## What this task involves
Your answer should be the records below, repeated exactly as they stand.

## Recorded data

[Start of section]

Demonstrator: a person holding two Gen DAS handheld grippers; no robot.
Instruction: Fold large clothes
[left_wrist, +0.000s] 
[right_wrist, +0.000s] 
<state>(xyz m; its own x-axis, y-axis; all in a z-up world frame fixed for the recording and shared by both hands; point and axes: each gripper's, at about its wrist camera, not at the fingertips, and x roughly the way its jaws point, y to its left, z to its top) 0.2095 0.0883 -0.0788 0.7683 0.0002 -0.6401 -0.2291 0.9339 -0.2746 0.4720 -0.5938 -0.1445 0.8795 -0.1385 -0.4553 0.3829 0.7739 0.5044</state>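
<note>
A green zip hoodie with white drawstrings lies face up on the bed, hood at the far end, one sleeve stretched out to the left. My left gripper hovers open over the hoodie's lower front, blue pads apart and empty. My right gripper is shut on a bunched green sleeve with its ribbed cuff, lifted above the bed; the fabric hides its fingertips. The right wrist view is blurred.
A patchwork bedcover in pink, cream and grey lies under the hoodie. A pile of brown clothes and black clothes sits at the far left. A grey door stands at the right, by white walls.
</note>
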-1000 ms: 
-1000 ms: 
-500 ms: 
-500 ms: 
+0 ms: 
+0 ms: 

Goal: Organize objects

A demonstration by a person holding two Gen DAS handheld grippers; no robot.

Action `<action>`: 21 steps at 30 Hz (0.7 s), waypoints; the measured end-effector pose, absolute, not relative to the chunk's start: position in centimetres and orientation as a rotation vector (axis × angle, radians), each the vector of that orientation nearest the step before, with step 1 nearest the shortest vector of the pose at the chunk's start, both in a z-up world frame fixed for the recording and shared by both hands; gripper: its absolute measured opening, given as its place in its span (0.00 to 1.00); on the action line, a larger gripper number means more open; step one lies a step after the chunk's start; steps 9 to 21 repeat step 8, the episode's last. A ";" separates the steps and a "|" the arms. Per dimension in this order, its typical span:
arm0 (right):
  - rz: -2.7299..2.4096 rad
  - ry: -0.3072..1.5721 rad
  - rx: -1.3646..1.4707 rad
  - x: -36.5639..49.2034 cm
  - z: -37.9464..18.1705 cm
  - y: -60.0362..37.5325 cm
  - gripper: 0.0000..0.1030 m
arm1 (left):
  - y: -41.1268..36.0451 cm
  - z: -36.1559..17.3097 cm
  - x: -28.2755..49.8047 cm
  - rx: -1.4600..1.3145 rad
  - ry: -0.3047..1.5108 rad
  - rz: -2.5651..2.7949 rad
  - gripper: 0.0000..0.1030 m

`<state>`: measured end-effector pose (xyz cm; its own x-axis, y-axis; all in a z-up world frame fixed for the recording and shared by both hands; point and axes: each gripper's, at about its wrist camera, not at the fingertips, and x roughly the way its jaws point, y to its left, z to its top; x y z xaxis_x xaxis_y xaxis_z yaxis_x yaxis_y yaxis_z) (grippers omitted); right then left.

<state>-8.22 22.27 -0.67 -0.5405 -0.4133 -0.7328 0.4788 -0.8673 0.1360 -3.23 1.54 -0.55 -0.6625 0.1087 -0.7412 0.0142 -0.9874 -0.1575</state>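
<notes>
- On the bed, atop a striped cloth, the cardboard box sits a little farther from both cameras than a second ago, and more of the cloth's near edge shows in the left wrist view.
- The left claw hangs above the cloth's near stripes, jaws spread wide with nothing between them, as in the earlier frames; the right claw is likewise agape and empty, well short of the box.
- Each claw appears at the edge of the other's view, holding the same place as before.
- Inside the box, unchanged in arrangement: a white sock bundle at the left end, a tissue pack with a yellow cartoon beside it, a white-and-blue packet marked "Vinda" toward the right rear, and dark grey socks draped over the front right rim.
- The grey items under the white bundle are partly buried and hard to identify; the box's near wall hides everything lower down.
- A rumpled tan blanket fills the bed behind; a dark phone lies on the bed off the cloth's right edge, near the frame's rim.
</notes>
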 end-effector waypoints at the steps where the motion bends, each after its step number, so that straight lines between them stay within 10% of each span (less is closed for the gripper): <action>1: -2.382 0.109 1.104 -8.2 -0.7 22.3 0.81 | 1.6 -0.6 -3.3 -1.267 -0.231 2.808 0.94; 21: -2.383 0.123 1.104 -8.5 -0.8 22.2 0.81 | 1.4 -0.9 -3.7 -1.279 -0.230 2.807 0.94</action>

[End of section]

## Written reply
Demonstrator: a person holding two Gen DAS handheld grippers; no robot.
Instruction: Fold large clothes
[left_wrist, +0.000s] 
[right_wrist, +0.000s] 
<state>(xyz m; its own x-axis, y-axis; all in a z-up world frame fixed for the recording and shared by both hands; point and axes: each gripper's, at about its wrist camera, not at the fingertips, and x roughly the way its jaws point, y to its left, z to its top) 0.2095 0.0883 -0.0788 0.7683 0.0002 -0.6401 -0.2291 0.9339 -0.2746 0.4720 -0.5938 -0.1445 0.8795 -0.1385 -0.4553 0.3829 0.7739 0.5044</state>
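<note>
A green zip hoodie with white drawstrings lies face up on the bed, hood at the far end, one sleeve stretched out to the left. My left gripper hovers open over the hoodie's lower front, blue pads apart and empty. My right gripper is shut on a bunched green sleeve with its ribbed cuff, lifted above the bed; the fabric hides its fingertips. The right wrist view is blurred.
A patchwork bedcover in pink, cream and grey lies under the hoodie. A pile of brown clothes and black clothes sits at the far left. A grey door stands at the right, by white walls.
</note>
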-1000 ms: 
-1000 ms: 
-500 ms: 
-500 ms: 
+0 ms: 
+0 ms: 

Goal: Organize objects

A demonstration by a person holding two Gen DAS handheld grippers; no robot.

Action `<action>`: 21 steps at 30 Hz (0.7 s), waypoints; the measured end-effector pose, absolute, not relative to the chunk's start: position in centimetres and orientation as a rotation vector (axis × angle, radians), each the vector of that orientation nearest the step before, with step 1 nearest the shortest vector of the pose at the chunk's start, both in a z-up world frame fixed for the recording and shared by both hands; gripper: its absolute measured opening, given as its place in its span (0.00 to 1.00); on the action line, a larger gripper number means more open; step one lies a step after the chunk's start; steps 9 to 21 repeat step 8, the episode's last. A ";" separates the steps and a "|" the arms. Per dimension in this order, its typical span:
arm0 (right):
  - rz: -2.7299..2.4096 rad
  - ry: -0.3072..1.5721 rad
  - rx: -1.3646..1.4707 rad
  - x: -36.5639..49.2034 cm
  - z: -37.9464..18.1705 cm
  - y: -60.0362..37.5325 cm
  - gripper: 0.0000..0.1030 m
arm1 (left):
  - y: -41.1268..36.0451 cm
  - z: -36.1559..17.3097 cm
  - x: -28.2755..49.8047 cm
  - rx: -1.4600..1.3145 rad
  - ry: -0.3047..1.5108 rad
  - rz: -2.5651..2.7949 rad
  - gripper: 0.0000..0.1030 m

`<state>`: measured end-effector pose (xyz cm; its own x-axis, y-axis; all in a z-up world frame fixed for the recording and shared by both hands; point and axes: each gripper's, at about its wrist camera, not at the fingertips, and x roughly the way its jaws point, y to its left, z to its top; x y z xaxis_x xaxis_y xaxis_z yaxis_x yaxis_y yaxis_z) (grippers omitted); right then left.

<state>-8.22 22.27 -0.67 -0.5405 -0.4133 -0.7328 0.4788 -0.8673 0.1360 -3.23 1.54 -0.55 -0.6625 0.1087 -0.7412 0.0142 -0.9874 -0.1575</state>
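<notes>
- On the bed, atop a striped cloth, the cardboard box sits a little farther from both cameras than a second ago, and more of the cloth's near edge shows in the left wrist view.
- The left claw hangs above the cloth's near stripes, jaws spread wide with nothing between them, as in the earlier frames; the right claw is likewise agape and empty, well short of the box.
- Each claw appears at the edge of the other's view, holding the same place as before.
- Inside the box, unchanged in arrangement: a white sock bundle at the left end, a tissue pack with a yellow cartoon beside it, a white-and-blue packet marked "Vinda" toward the right rear, and dark grey socks draped over the front right rim.
- The grey items under the white bundle are partly buried and hard to identify; the box's near wall hides everything lower down.
- A rumpled tan blanket fills the bed behind; a dark phone lies on the bed off the cloth's right edge, near the frame's rim.
</notes>
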 end-effector waypoints at the steps where the motion bends, each after its step number, so that straight lines between them stay within 10% of each span (less is closed for the gripper): <action>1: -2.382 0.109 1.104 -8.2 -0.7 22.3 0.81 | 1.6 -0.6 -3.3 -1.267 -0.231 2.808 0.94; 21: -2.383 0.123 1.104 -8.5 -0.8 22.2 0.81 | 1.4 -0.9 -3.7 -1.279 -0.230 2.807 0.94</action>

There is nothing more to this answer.